No entiendo mucho de los orígenes de la guerra. Pero ahora son ejercicios de poder que se hacen constantemente, para desviar situaciones vergonzantes, como la que hace poco decidió Israel iniciar, por un ataque al que el Mossad no se dio cuenta, no previó o prefirió dejarlo pasar para poder iniciarla. Una guerra en que no se sabe si es por territorio, por religión, por poder o simplemente para desviar la atención. Me quedo con la inquietud del gol que le metieron o que se dejó meter uno de los mayores servicios de espionaje de este mundo.
Y
como todas las guerras actuales, que pretenden hacerla en una semana y que por
falta de previsión se torna eterna, como la que se le ocurrió a Putin iniciar y
que juraba ganaba en unos días y van para año y pico.
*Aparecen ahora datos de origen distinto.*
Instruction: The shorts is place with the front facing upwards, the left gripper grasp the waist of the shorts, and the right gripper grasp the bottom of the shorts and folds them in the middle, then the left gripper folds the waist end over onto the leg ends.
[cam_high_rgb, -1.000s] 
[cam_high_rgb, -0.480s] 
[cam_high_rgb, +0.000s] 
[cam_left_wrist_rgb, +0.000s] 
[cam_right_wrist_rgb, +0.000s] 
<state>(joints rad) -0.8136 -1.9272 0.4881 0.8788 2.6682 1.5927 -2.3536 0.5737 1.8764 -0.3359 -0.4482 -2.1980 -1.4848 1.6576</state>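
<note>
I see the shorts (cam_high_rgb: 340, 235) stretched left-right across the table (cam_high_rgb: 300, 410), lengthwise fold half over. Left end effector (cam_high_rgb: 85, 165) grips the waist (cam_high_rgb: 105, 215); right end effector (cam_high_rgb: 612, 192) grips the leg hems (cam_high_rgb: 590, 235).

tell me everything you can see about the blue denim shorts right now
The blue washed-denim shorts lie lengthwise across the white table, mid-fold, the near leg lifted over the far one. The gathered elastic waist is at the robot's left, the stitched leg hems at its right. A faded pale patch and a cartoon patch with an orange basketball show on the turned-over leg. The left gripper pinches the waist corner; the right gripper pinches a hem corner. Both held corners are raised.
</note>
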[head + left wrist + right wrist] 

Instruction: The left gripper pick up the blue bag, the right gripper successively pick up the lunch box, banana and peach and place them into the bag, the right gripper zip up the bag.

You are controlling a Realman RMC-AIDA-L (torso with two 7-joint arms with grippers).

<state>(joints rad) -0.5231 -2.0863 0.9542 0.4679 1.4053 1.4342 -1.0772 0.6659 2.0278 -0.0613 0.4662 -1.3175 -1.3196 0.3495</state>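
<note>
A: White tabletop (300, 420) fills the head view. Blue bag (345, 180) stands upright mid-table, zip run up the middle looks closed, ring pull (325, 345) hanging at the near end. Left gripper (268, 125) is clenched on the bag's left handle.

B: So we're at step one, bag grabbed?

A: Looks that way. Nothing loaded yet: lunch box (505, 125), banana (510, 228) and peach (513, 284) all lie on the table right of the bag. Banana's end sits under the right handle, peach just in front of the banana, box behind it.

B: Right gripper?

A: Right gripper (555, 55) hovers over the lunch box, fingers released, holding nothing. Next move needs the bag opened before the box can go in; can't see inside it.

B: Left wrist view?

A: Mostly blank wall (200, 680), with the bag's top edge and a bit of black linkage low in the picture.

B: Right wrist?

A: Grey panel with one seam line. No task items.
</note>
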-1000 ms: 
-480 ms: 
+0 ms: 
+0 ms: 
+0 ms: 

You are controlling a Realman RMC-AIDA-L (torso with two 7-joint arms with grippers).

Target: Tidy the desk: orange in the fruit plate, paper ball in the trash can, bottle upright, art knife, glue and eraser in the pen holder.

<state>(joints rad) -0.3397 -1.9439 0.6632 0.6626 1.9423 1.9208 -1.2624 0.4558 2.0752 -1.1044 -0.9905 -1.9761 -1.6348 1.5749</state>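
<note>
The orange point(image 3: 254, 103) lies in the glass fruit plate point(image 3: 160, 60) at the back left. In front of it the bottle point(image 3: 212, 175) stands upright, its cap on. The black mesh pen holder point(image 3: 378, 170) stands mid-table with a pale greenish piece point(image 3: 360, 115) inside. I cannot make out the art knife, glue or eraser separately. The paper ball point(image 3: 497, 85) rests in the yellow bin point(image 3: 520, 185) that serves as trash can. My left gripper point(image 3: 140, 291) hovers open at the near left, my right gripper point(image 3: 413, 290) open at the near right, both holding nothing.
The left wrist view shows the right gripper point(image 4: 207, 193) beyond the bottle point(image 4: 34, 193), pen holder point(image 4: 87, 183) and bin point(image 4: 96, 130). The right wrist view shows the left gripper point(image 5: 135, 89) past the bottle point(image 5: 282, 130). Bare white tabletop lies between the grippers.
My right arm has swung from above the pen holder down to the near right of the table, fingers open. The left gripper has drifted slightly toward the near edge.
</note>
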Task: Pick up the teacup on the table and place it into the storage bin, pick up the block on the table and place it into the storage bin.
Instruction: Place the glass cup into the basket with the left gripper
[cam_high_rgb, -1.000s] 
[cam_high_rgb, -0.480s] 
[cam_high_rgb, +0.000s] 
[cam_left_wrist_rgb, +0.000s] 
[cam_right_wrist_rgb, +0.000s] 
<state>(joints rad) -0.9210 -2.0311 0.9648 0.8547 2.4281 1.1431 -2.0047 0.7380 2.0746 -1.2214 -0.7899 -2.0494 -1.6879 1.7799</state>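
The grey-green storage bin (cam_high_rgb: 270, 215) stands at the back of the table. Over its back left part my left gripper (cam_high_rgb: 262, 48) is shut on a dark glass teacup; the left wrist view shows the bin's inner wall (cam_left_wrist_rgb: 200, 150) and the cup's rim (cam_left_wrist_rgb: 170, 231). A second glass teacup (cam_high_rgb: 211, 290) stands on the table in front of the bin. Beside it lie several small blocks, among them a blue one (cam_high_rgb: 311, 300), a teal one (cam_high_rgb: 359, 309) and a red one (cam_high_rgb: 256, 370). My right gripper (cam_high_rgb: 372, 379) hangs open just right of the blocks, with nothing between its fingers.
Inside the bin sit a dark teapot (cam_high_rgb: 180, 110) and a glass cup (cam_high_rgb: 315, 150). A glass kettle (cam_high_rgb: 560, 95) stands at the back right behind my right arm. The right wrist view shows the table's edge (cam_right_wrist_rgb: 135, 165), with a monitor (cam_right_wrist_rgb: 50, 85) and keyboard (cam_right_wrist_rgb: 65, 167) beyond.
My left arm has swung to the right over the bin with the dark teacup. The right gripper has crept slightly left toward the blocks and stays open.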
No piensan en el daño que
se genera a la humanidad, ni en los daños colaterales que igualmente generan.
No acabo de entenderlos.
Y
para colmo, no sé si de la estupidez o de la incapacidad de pensamiento de los
líderes, aparecen lambones por todos lados, apoyando a uno u otro lado en
contienda. Me refiero a su excelencia Petro que no tiene nada qué ver en el
problema, que en vez de gobernar su propio país, que parece le quedó grande,
termina echándole gasolina al mundo, como si fuéramos alguna potencia que
pudiera opinar al respecto, pero es lo que nos ganamos, aquél adicto al café
(pero que parece que en una medida de uno de café por cuatro de wiski, revuelto
con ciertos polvitos blancos según las malas lenguas).
Naturalmente
he leído sobre la importancia de la guerra como negocio, no tanto por la guerra
misma, sino por lo que viene después de ella, la anhelada reconstrucción, sin
que se logre jamás una paz, pues el odio perdurará por algunas generaciones más
en los sobrevivientes al verse desprendidos de sus propios difuntos y el
círculo vicioso de anhelada paz queda en promesa incumplida.
En
resumidas cuentas, me atengo a un párrafo de Leonardo Padura:
…
nada sabía ni habría querido saber de guerras en las que gentes como él siempre
terminaban siendo los perdedores, pero aun así tuvo que gastar diez años de su
vida en una pelea fratricida que nunca entendió del todo, en la que al final no
hubo ganador definido sino un compromiso de envainar las espadas por puro
agotamiento. Porque, con el tiempo y los pactos, combatir de uno u otro lado,
por el monarca o contra el monarca, llegó a ser hasta una simple cuestión de
ubicación geográfica, o de obediencia a un señor, o de genuinos deseos de
acabar con algo que estaba mal o alguien decidía que estaba mal. Y de súbito
las regiones, las ciudades, los pueblos y aldeas, hasta las familias se
encontraron divididos, se consideraban enemigos para alimentar una demoledora
guerra civil que, una década después, no dejaba vencedores ni vencidos ni
cambiaba el país para mejor: todo sería igual, en realidad peor.
Porque
la Historia lo sorprendió ubicado en un sitio del que no podía escapar, y por
diez terribles años Antoni Barral tendría que pelear al lado de su señor en una
guerra en la cual siempre supo que luchaba por lo que pretendían otros, por lo
que decidían o querían decidir otros, los poderosos de siempre, los que fuerzan
la Historia.
En
algún momento escuchó a su caballero hablar, como en un delirio, del final
vergonzoso de una guerra vergonzosa que había arruinado al país; de cómo
algunos señores y dignatarios habían manipulado sentimientos de pertenencia en
los habitantes del reino, según ellos amenazados por poderes invasivos
foráneos, pero solo para ocultar tras esos pretextos sus verdaderos intereses
de poder y riqueza; de la suerte apenas alterada de los campesinos remansas al
cabo de tantos años de lucha.
La
guerra civil, decía Jaume Pallard con un vigor y una lucidez que no le
correspondían, apenas había sido una más en la crónica de las guerras vividas y
por vivir: un juego por el poder, la explosión de las ambiciones, la expresión
de lo peor de la condición humana.[1]
[1] Leonardo Padura. La transparencia del tiempo.